§ ACTION ITEM: For every line in the material below that holds "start", report the line.

§ RECORDED INFORMATION:

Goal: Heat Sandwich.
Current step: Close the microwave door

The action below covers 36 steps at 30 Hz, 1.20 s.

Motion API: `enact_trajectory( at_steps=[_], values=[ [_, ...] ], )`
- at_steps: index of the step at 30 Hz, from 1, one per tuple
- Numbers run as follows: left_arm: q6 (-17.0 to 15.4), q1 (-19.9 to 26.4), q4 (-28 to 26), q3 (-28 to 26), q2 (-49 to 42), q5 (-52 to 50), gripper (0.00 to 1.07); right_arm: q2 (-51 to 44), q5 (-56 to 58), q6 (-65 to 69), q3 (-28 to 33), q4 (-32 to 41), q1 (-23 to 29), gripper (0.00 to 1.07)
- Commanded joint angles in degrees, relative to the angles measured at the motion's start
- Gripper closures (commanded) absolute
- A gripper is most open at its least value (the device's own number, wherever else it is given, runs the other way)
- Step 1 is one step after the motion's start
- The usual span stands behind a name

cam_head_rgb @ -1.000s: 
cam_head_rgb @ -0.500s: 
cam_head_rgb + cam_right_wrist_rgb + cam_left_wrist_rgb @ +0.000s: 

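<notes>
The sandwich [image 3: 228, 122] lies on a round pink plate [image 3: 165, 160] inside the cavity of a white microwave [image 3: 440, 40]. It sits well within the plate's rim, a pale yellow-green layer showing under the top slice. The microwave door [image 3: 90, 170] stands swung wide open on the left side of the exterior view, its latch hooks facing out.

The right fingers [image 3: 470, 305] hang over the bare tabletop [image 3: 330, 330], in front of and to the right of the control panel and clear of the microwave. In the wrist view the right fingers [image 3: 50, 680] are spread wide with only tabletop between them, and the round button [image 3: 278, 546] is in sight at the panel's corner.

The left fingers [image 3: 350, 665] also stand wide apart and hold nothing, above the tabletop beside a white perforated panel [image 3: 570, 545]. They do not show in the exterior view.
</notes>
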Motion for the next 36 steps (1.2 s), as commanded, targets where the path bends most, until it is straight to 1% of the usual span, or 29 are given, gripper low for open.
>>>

§ TASK RESULT:
- Commanded joint angles in degrees, relative to the angles measured at the motion's start
- Step 1 is one step after the motion's start

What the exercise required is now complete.